When getting ready to deploy AI-powered products or features, the following activities help to set you up for success:
- Understand what it can do: Fully assess the capabilities of speech to text to understand its capabilities and limitations. Understand how it will perform in your particular scenario and context by thoroughly testing it with real life conditions and data.
- Respect an individual's right to privacy: Only collect data and information from individuals for lawful and justifiable purposes. Only use data and information that you have consent to use for this purpose.
- Legal review: Obtain appropriate legal advice to review your solution, particularly if you will use it in sensitive or high-risk applications. Understand what restrictions you might need to work within and your responsibility to resolve any issues that might come up in the future. Do not provide any legal advice or guidance.
- Human-in-the-loop: Keep a human-in-the-loop and include human oversight as a consistent pattern area to explore. This means ensuring constant human oversight of the AI-powered product or feature and maintaining the role of humans in decision making. Ensure that you can have real-time human intervention in the solution to prevent harm. This enables you to manage situations when the AI model does not perform as required.
- Security: Ensure that your solution is secure and has adequate controls to preserve the integrity of your content and prevent unauthorized access.
- Build trust with affected stakeholders: Communicate the expected benefits and potential risks to affected stakeholders. Help people understand why the data is needed and how the use of the data will lead to their benefit.

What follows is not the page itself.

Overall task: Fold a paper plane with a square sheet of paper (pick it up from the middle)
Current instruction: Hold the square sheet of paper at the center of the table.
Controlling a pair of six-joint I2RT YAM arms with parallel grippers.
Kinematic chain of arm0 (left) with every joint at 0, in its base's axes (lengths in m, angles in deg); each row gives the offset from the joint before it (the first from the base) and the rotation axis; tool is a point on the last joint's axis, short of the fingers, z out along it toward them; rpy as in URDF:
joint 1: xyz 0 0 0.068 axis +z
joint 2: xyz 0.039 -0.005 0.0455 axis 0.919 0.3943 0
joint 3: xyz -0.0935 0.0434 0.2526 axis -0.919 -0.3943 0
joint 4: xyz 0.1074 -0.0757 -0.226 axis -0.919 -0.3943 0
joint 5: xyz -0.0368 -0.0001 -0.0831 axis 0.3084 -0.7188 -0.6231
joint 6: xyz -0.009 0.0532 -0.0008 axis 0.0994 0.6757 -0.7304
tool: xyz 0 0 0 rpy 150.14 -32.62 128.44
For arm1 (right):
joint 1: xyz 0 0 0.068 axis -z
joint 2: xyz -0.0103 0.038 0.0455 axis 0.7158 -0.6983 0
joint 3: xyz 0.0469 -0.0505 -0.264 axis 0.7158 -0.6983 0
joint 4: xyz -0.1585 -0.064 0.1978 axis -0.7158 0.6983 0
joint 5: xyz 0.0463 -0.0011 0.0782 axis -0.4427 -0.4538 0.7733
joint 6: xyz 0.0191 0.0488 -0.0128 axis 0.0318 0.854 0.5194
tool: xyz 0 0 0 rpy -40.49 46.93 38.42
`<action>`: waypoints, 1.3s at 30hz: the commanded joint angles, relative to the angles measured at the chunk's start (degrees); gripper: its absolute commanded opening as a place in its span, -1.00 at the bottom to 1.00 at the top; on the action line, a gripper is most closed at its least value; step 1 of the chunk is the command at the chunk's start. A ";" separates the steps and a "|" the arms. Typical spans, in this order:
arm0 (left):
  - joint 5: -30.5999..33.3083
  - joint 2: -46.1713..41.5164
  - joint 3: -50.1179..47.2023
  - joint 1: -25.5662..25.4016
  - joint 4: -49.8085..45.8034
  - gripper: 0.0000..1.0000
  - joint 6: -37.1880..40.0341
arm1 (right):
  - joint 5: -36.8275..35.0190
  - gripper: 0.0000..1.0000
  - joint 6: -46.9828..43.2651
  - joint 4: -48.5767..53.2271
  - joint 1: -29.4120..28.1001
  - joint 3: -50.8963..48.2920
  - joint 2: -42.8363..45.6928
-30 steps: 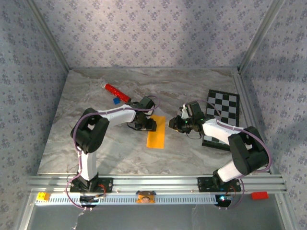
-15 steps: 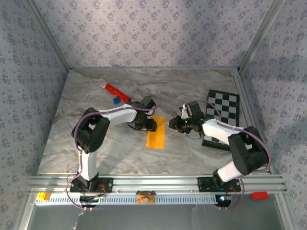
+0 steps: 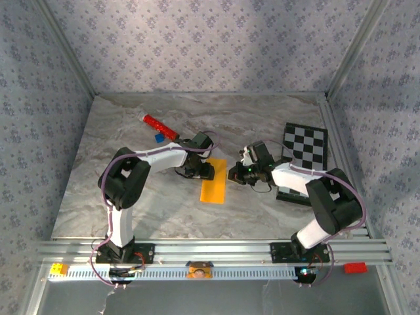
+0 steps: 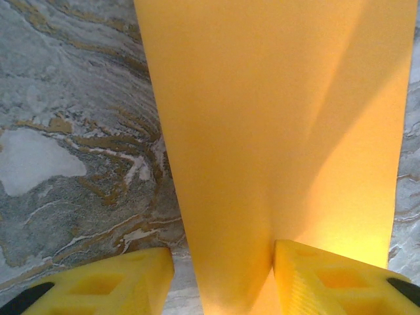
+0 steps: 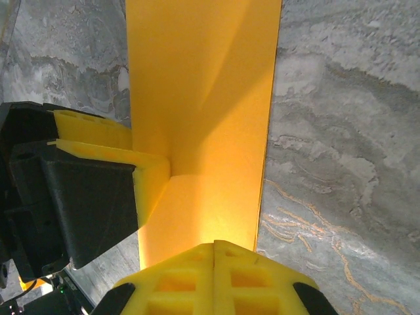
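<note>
Square sheet of paper (image 3: 213, 187): noted as a narrow orange-yellow rectangle, folded, lying flat near the middle of the marble desk (image 3: 131, 197). Long axis runs roughly away from the arm bases, tilted slightly.

Left wrist view: paper (image 4: 262, 131) seen lengthwise, a shaded slanting line across its right part. Left pincer (image 4: 220, 252) recorded with jaws apart. One yellow finger (image 4: 98, 282) sits over bare desk (image 4: 65, 131) just beside the paper's edge, the other (image 4: 335, 275) over the paper itself. Nothing is clamped.

Top view: left pincer (image 3: 201, 170) placed at the far left part of the paper, right pincer (image 3: 233, 175) at its far right edge, the two facing one another across it.

Right wrist view: right pincer (image 5: 213, 248) closed, both fingers pressed together, tips above the near edge of the paper (image 5: 203, 98). Whether paper is pinched between them cannot be told. The left pincer's finger (image 5: 149, 178) is seen touching the paper's opposite edge.

Further out: blue block (image 3: 158, 138) and red cylinder (image 3: 159, 125) beyond the left arm, well apart from the paper. Checkered board (image 3: 303, 154) lies to the right, under the right arm.
</note>
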 commanded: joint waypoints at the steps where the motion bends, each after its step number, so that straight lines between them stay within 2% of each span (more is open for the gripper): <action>1: 2.18 5.08 -1.76 -0.40 3.03 -0.04 0.23 | -0.09 -1.00 0.97 -0.55 -0.38 1.58 -0.40; 12: 2.16 5.10 -1.89 -0.37 3.22 -0.04 0.10 | -2.24 -1.00 2.32 -0.63 -0.65 0.98 1.11; 18: 2.52 5.01 -2.02 -0.41 3.15 -0.04 -0.12 | -6.40 -1.00 2.64 1.25 -0.18 0.00 5.02; 30: 2.36 5.01 -2.75 -0.47 3.92 -0.04 -0.40 | -4.76 -1.00 2.67 0.55 0.14 -0.08 4.63; 39: 2.02 5.16 -2.73 -0.49 4.04 -0.04 -0.28 | -1.87 -1.00 1.97 -0.50 -1.55 1.85 0.57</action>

Describe data handling in an understandable way.
- Customer feedback loop: Provide a feedback channel that allows users and individuals to report issues with the service once it's been deployed. After you've deployed an AI-powered product or feature, it requires ongoing monitoring and improvement. Be ready to implement any feedback and suggestions for improvement. Establish channels to collect questions and concerns from affected stakeholders (people who might be directly or indirectly affected by the system, including employees, visitors, and the general public).
- Feedback: Seek out feedback from a diverse sampling of the community during the development and evaluation process (for example, from historically marginalized groups, people with disabilities, and service workers). See: Community jury.
- User study: Any consent or disclosure recommendations should be framed in a user study. Evaluate the first and continuous-use experience with a representative sample of the community to validate that the design choices lead to effective disclosure. Conduct user research with 10-20 community members (affected stakeholders) to evaluate their comprehension of the information and to determine if their expectations are met.
Recommendations for preserving privacy
A successful privacy approach empowers individuals with information and provides controls and protection to preserve their privacy.
Consent to process and store audio input: Be sure to have all necessary permissions from your end users before you use the speech to text-enabled features in your applications or devices. Also ensure that you have permission for Microsoft to process this data as your third-party cloud service processor. Note that the real-time API does not separately store any of the audio input and transcription output data. However, you can design your application or device to retain end-user data, such as transcription text. You have an option to turn on local data logging via the Speech SDK (see Enable logging in the Speech SDK).